When asked if her friends were also serious about ending their lives in Switzerland, she said: “If things go the way people think they are going to go, with people stuffed into residential care, yes, I think they are.”

She holds out no hope that the government will listen to her and other ILF-users who have expressed their fears about what will happen when the fund is closed in 2015.

She said: “They have done this so-called consultation and they have had a great deal of response from people in my situation saying the worst thing they could do is close ILF, and they have taken no notice. The only hope is the court case.”

Jaspal Dhani, chief executive of the UK Disabled People’s Council, said her comments demonstrated “the desperate state disabled people find themselves in”.

He said: “To say that I feel angered or sickened by it would be an under-statement. This has been going on for the last 12 to 24 months.”

He said disabled people were already deciding to kill themselves because of the impact of government cuts on their lives.

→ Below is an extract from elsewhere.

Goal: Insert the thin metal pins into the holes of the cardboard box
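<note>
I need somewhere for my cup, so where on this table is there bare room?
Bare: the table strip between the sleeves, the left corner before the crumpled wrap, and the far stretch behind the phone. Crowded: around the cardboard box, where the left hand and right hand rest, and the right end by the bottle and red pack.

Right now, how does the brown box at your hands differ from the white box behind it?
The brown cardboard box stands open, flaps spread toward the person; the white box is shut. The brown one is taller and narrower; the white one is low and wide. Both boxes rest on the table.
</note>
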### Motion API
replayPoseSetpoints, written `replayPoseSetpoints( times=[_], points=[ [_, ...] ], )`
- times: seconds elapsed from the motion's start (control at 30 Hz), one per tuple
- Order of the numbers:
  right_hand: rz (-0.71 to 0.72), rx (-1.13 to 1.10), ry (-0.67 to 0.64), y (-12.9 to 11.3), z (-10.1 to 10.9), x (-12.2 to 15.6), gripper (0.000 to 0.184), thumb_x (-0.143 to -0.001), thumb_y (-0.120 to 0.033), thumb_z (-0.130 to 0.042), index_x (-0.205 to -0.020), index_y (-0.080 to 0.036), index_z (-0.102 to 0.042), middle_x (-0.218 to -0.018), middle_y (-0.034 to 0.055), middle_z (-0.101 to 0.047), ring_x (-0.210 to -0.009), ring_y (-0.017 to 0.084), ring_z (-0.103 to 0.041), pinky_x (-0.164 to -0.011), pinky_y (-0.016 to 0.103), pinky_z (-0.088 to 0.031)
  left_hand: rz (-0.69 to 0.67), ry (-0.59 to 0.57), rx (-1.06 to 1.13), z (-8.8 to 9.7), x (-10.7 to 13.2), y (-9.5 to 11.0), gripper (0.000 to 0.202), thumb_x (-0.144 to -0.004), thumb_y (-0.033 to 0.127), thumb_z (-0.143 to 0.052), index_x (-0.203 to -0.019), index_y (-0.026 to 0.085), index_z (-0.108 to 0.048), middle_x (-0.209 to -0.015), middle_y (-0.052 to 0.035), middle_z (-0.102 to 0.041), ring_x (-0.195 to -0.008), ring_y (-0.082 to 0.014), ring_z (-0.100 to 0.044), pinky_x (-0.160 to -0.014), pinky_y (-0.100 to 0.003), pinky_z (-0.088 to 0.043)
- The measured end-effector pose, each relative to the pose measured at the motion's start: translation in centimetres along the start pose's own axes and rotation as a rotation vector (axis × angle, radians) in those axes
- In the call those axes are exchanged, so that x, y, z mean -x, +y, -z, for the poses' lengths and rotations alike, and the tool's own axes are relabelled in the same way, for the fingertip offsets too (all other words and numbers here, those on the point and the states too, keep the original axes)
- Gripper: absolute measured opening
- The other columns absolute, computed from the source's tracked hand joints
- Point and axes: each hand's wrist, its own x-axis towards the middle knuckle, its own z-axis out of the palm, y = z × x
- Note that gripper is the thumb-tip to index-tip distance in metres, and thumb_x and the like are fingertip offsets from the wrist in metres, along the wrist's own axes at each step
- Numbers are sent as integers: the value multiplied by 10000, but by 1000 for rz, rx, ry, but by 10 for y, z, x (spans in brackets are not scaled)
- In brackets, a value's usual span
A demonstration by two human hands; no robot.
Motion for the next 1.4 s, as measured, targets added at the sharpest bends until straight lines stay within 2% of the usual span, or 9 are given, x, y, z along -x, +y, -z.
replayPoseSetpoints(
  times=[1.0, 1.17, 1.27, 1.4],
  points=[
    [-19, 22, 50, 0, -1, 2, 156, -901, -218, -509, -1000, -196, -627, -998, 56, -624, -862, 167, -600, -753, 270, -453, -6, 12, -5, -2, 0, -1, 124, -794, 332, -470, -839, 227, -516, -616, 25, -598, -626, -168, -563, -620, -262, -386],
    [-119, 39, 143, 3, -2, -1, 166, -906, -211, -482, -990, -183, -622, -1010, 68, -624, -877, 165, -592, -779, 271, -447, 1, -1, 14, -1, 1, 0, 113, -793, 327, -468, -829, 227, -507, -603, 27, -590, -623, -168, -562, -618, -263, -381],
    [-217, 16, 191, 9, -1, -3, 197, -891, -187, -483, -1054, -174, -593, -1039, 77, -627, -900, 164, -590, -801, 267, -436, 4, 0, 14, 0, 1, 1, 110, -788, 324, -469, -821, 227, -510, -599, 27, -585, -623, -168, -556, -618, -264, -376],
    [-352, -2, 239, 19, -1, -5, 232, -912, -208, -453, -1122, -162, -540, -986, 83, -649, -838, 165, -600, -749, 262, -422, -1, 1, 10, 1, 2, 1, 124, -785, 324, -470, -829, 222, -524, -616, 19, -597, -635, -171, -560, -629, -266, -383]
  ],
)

He said: “Everywhere there are stories of people taking their lives because of the reduction of care packages or the threat of ending up in residential care.

“We know that that is a reality, and it is an unacceptable reality.”

Edwards has spoken to her parents about her plan to go to Switzerland if she finds herself forced into residential care after 2015.

She said: “My mum keeps saying that it won’t come to that and it’s not going to happen, but we will see.

“If I don’t get the funding I am getting at the moment, I will not be able to pay my carers to work for me.”

Edwards has previous experience of a care facility. As a teenager, she spent a couple of months in a residential home, while an accessible extension was built onto her parents’ bungalow. She said the experience was “awful”.